What to produce:
Would you give the data below back exactly as it reads?
===
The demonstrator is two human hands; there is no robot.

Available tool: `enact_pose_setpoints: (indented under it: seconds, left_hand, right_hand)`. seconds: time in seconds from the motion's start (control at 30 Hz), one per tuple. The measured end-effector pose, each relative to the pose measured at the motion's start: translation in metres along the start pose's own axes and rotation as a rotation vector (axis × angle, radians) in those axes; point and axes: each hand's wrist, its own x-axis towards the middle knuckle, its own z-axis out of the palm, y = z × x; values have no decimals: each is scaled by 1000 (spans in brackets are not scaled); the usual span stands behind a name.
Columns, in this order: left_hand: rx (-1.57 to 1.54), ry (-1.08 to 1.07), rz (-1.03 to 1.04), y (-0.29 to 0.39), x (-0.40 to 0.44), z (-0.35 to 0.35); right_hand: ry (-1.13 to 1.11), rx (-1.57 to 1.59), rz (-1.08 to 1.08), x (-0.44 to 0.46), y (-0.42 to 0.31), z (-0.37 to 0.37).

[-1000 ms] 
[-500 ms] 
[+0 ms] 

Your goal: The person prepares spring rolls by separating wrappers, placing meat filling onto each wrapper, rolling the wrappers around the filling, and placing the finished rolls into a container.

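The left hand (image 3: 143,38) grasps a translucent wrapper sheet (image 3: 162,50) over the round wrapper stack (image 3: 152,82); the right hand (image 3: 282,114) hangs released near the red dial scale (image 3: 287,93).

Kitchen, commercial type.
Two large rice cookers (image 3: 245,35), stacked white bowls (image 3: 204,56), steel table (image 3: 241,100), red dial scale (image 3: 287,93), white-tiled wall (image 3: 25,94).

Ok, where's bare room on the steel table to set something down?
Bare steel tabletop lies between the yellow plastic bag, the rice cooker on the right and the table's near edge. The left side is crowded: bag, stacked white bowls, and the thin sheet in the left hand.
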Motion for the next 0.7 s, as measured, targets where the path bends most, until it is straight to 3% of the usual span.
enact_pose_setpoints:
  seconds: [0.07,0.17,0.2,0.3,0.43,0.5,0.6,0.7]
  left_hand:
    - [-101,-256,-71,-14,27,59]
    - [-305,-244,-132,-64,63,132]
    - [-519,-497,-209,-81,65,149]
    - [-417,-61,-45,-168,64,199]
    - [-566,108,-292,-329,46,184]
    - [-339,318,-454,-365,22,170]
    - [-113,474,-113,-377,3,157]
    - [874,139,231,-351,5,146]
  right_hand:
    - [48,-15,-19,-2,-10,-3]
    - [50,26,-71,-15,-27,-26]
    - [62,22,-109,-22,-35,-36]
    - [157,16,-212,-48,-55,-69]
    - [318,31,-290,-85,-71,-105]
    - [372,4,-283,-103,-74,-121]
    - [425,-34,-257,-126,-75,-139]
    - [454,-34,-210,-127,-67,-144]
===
Result for this task:
The demonstrator is two human hands; there is no robot.

Available tool: `enact_pose_setpoints: (indented under it: seconds, left_hand, right_hand)`. seconds: time in seconds from the motion's start (control at 30 Hz), one per tuple. The measured end-effector pose, each relative to the pose measured at the motion's start: translation in metres along the start pose's own axes and rotation as a rotation vector (axis × angle, radians) in those axes; point and axes: each hand's wrist, its own x-axis towards the middle knuckle, its own z-axis out of the palm, y = z × x; values have no decimals: each is scaled by 1000 (spans in brackets are not scaled); the usual span stands behind a name.
Columns, in this order: left_hand: rx (-1.57 to 1.54), ry (-1.08 to 1.07), rz (-1.03 to 1.04), y (-0.29 to 0.39), x (-0.40 to 0.44), z (-0.35 to 0.35); right_hand: ry (-1.13 to 1.11), rx (-1.57 to 1.59), rz (-1.08 to 1.08), x (-0.44 to 0.46), y (-0.42 to 0.31), z (-0.37 to 0.37).

[-1000 ms] 
[-500 ms] 
[+0 ms] 

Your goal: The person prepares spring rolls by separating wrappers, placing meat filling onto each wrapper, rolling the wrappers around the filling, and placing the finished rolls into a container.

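The left hand (image 3: 143,38) grasps a translucent wrapper sheet (image 3: 162,50) over the round wrapper stack (image 3: 152,82); the right hand (image 3: 282,114) hangs released near the red dial scale (image 3: 287,93).

Kitchen, commercial type.
Two large rice cookers (image 3: 245,35), stacked white bowls (image 3: 204,56), steel table (image 3: 241,100), red dial scale (image 3: 287,93), white-tiled wall (image 3: 25,94).

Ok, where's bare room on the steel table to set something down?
Bare steel tabletop lies between the yellow plastic bag, the rice cooker on the right and the table's near edge. The left side is crowded: bag, stacked white bowls, and the thin sheet in the left hand.
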Motion for the next 0.7 s, as measured, targets where the path bends most, until it is straight to 3% of the usual span.
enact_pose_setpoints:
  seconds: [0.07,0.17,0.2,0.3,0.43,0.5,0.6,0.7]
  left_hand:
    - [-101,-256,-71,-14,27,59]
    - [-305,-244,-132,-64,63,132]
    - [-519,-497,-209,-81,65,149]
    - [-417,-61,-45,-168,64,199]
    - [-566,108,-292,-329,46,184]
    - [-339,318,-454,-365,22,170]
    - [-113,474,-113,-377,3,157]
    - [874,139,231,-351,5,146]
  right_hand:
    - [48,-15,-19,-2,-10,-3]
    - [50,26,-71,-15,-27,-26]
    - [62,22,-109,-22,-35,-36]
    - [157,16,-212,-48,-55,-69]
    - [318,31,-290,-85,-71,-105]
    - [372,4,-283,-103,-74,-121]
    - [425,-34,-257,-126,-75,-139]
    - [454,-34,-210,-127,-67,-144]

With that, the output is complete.